REQUIREMENT:
In the data below, one line contains "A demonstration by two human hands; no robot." and a later one contains "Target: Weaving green". Print both, with every line between them, exactly and alone.

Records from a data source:
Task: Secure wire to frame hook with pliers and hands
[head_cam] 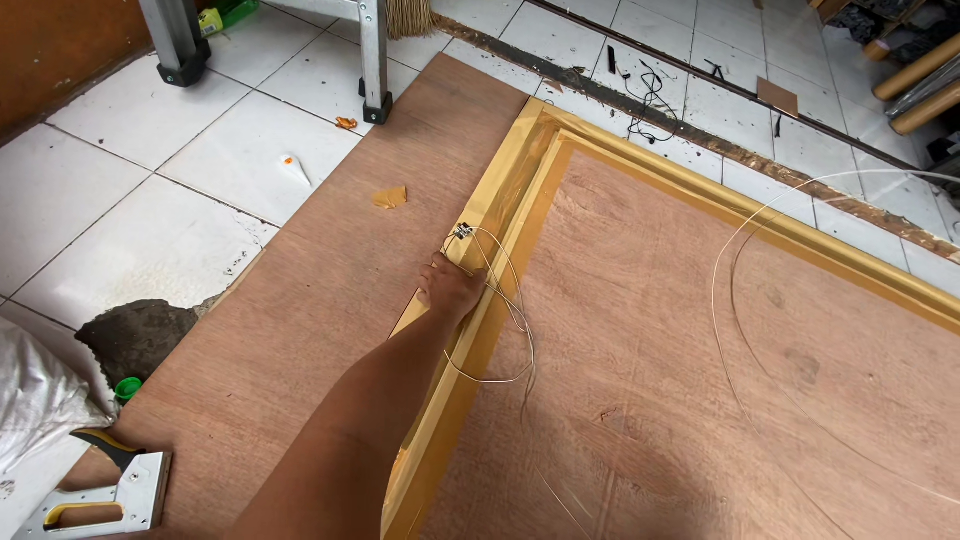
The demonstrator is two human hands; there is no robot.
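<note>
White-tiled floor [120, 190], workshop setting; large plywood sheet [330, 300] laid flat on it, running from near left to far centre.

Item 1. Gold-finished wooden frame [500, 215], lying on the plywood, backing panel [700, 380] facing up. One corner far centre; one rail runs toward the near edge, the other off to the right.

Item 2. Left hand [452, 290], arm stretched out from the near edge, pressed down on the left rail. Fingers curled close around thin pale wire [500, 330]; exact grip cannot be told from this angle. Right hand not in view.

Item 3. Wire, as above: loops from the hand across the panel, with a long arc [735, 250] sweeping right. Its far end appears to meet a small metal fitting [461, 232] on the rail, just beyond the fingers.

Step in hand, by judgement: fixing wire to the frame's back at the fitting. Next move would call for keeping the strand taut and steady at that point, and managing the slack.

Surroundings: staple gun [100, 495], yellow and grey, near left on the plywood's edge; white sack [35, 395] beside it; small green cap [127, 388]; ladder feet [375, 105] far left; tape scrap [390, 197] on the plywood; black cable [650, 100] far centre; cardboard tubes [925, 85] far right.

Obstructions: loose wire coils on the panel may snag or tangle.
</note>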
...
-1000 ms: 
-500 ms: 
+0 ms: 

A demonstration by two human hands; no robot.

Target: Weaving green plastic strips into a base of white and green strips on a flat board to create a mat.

WRITTEN REPLY:
A demonstration by two human hands; no robot.

Target: Weaving green plastic strips into a base of white and green strips on a flat board to create a mat.

The given output is complete.